#### Problem details:
Nothing should be omitted: restate the full listing word for word.

#### Given information:

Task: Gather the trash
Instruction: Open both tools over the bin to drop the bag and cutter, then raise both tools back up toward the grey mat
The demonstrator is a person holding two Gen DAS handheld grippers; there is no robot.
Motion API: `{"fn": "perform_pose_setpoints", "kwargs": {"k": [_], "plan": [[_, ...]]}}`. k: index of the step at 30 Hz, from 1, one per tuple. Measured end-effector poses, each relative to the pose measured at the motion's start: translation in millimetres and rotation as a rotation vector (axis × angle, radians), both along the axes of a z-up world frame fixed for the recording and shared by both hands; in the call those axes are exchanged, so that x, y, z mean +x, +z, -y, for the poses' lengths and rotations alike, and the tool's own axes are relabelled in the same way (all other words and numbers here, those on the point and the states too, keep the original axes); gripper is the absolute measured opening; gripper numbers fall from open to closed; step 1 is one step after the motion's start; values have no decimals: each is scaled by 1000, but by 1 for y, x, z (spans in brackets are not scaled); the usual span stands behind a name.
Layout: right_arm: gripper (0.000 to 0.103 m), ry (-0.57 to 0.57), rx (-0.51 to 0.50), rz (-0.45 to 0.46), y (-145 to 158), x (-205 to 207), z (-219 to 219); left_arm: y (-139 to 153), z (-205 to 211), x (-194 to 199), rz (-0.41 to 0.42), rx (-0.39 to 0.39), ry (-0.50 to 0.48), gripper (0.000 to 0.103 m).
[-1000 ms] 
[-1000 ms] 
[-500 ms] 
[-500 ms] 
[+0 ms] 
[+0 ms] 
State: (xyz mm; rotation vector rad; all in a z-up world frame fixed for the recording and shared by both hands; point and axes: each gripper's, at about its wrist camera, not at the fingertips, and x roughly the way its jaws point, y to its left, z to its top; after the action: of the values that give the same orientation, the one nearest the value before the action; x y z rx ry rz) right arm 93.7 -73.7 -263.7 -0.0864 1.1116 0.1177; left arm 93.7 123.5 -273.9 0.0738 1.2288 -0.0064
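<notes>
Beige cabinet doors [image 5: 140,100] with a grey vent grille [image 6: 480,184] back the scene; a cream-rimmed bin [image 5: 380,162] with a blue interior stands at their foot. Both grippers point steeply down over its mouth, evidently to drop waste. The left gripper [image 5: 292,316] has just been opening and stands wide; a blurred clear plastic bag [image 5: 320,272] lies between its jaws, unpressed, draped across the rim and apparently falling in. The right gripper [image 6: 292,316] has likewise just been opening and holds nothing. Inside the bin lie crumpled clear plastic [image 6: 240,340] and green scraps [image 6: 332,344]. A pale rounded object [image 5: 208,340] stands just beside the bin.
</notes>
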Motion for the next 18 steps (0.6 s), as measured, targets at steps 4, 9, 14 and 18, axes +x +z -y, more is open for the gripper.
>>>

#### Solution for this exercise:
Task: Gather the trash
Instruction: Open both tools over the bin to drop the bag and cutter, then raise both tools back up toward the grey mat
The demonstrator is a person holding two Gen DAS handheld grippers; there is no robot.
Motion API: `{"fn": "perform_pose_setpoints", "kwargs": {"k": [_], "plan": [[_, ...]]}}`. k: index of the step at 30 Hz, from 1, one per tuple. Measured end-effector poses, each relative to the pose measured at the motion's start: translation in millimetres and rotation as a rotation vector (axis × angle, radians), both along the axes of a z-up world frame fixed for the recording and shared by both hands; in the call those axes are exchanged, so that x, y, z mean +x, +z, -y, for the poses' lengths and rotations alike, and the tool's own axes are relabelled in the same way (all other words and numbers here, those on the point and the states too, keep the original axes); gripper is the absolute measured opening; gripper numbers fall from open to closed; step 1 is one step after the motion's start; values have no decimals: each is scaled by 1000, but by 1 for y, x, z (spans in brackets are not scaled); the usual span stands behind a name.
Layout: right_arm: gripper (0.000 to 0.103 m), ry (-0.57 to 0.57), rx (-0.51 to 0.50), rz (-0.45 to 0.46), y (-145 to 158), x (-205 to 207), z (-219 to 219); left_arm: y (-139 to 153), z (-205 to 211), x (-194 to 199), rz (-0.41 to 0.42), rx (-0.39 to 0.39), ry (-0.50 to 0.48), gripper (0.000 to 0.103 m).
[-1000 ms] 
[-1000 ms] 
[-500 ms] 
[-500 ms] 
[+0 ms] 
[+0 ms] 
State: (xyz mm; rotation vector rad; all in a z-up world frame fixed for the recording and shared by both hands; point and axes: each gripper's, at about its wrist camera, not at the fingertips, and x roughly the way its jaws point, y to its left, z to its top; after the action: of the values that give the same orientation, the one nearest the value before the action; x y z rx ry rz) right arm 93.7 -73.7 -263.7 -0.0864 1.1116 0.1177; left arm 93.7 123.5 -273.9 0.0738 1.2288 -0.0064
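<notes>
Beige cabinet doors [image 5: 140,100] with a grey vent grille [image 6: 480,184] back the scene; a cream-rimmed bin [image 5: 380,162] with a blue interior stands at their foot. Both grippers point steeply down over its mouth, evidently to drop waste. The left gripper [image 5: 292,316] has just been opening and stands wide; a blurred clear plastic bag [image 5: 320,272] lies between its jaws, unpressed, draped across the rim and apparently falling in. The right gripper [image 6: 292,316] has likewise just been opening and holds nothing. Inside the bin lie crumpled clear plastic [image 6: 240,340] and green scraps [image 6: 332,344]. A pale rounded object [image 5: 208,340] stands just beside the bin.
</notes>
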Motion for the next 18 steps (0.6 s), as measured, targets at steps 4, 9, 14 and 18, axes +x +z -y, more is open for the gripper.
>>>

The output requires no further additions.